Retype all the records below exactly as they are, with no image carried over.

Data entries
----------
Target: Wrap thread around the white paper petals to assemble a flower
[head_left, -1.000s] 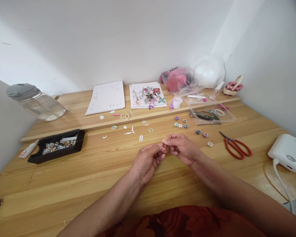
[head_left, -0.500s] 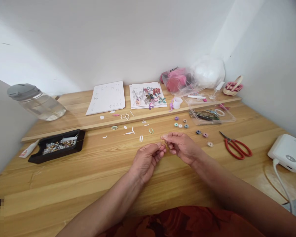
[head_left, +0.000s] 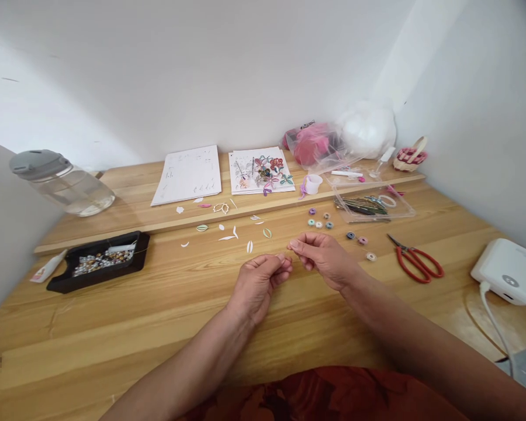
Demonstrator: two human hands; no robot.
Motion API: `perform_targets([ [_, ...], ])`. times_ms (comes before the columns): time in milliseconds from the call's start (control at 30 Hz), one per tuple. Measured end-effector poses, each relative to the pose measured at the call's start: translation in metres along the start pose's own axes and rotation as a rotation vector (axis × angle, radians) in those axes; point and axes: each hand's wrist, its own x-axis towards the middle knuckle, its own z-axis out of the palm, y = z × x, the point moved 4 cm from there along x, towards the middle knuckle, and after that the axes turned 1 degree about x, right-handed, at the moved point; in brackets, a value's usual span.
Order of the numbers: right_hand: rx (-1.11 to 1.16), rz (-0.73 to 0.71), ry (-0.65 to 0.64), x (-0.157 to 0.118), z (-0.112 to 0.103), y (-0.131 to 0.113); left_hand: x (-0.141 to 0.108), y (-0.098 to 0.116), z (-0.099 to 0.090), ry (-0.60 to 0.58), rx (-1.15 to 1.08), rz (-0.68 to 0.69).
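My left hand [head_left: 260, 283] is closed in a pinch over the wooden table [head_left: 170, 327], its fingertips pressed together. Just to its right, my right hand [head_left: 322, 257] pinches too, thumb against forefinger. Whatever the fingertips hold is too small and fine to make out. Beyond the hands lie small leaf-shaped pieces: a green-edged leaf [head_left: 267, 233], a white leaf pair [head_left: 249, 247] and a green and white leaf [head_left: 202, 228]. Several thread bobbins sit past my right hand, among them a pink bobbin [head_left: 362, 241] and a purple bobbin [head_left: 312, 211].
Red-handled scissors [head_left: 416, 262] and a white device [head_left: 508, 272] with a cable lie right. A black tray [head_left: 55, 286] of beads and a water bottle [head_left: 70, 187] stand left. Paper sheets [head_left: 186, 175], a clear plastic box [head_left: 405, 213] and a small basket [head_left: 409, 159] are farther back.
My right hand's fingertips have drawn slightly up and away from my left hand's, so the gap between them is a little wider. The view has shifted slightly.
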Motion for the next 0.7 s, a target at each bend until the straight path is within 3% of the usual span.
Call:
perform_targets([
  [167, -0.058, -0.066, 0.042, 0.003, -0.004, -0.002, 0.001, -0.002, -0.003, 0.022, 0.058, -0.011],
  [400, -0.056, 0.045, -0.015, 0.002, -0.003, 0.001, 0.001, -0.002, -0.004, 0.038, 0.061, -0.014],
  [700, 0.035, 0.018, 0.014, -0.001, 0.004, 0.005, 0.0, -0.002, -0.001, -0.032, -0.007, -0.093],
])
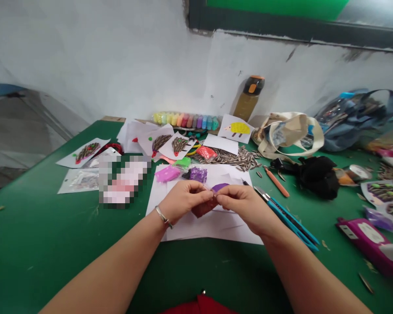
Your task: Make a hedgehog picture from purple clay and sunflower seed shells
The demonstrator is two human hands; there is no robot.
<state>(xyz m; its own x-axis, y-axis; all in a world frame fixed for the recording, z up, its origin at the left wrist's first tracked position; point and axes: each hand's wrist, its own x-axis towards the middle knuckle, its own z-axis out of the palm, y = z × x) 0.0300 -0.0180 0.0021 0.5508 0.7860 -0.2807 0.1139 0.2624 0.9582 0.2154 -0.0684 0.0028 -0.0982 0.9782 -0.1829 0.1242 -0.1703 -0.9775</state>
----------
WRITTEN RESPONSE:
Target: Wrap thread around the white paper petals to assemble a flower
[head_left, -1.000s] 
[head_left, -0.500s] 
[head_left, +0.000s] 
Demonstrator: two human hands; no robot.
Motion API: `perform_targets([ [_, ...], ])`. times_ms (comes before the columns): time in milliseconds from the call's start (control at 30 Hz), one per tuple. Measured end-effector poses, each relative to the pose measured at the call's start: translation in metres along the start pose's own axes and rotation as a rotation vector (axis × angle, radians) in those axes; point and axes: each hand's wrist, its own x-axis towards the middle knuckle, its own z-axis out of the palm, y = z × x, the point moved 4 cm from there along x, towards the middle knuckle, and after that the axes turned 1 degree about x, right-handed, at the moved point; in brackets, a value's usual span.
Order of the numbers: right_hand: rx (-1.11 to 1.16), rz (-0.73 to 0.71), ry (-0.65 to 0.64), x (-0.157 to 0.118), z (-0.112 to 0.103), y (-0.131 to 0.113); left_hand: x (-0.141 to 0.108), y (-0.098 to 0.116), z (-0.099 to 0.090), ry (-0.60 to 0.58), rx (-1.15 to 1.08), rz (-0.68 to 0.69).
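My left hand [head_left: 260, 283] is closed in a pinch over the wooden table [head_left: 170, 327], its fingertips pressed together. Just to its right, my right hand [head_left: 322, 257] pinches too, thumb against forefinger. Whatever the fingertips hold is too small and fine to make out. Beyond the hands lie small leaf-shaped pieces: a green-edged leaf [head_left: 267, 233], a white leaf pair [head_left: 249, 247] and a green and white leaf [head_left: 202, 228]. Several thread bobbins sit past my right hand, among them a pink bobbin [head_left: 362, 241] and a purple bobbin [head_left: 312, 211].
Red-handled scissors [head_left: 416, 262] and a white device [head_left: 508, 272] with a cable lie right. A black tray [head_left: 55, 286] of beads and a water bottle [head_left: 70, 187] stand left. Paper sheets [head_left: 186, 175], a clear plastic box [head_left: 405, 213] and a small basket [head_left: 409, 159] are farther back.
My right hand's fingertips have drawn slightly up and away from my left hand's, so the gap between them is a little wider. The view has shifted slightly.
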Motion for the next 0.7 s, a target at each bend until the straight path is within 3% of the usual span.
Call:
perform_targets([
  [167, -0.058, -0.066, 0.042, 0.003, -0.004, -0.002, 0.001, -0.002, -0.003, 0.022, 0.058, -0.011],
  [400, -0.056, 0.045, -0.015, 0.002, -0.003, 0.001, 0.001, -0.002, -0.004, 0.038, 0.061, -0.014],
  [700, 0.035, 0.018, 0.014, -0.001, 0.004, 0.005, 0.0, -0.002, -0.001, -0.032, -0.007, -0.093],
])
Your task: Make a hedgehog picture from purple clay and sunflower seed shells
The demonstrator is two human hands; there is no robot.
<state>(xyz m; its own x-axis, y-axis; all in a world frame fixed for the recording, z up, its origin at the left wrist's first tracked position; point and axes: each hand's wrist, its own x-axis towards the middle knuckle, its own z-axis out of the palm, y = z × x) 0.0300 -0.0180 0.0021 0.5508 0.7860 -0.2807 0.1139 0.2624 0.9582 0.2154 -0.0684 0.0028 -0.0982 0.9782 -0.1829 0.1242 -0.1703 -0.9775</state>

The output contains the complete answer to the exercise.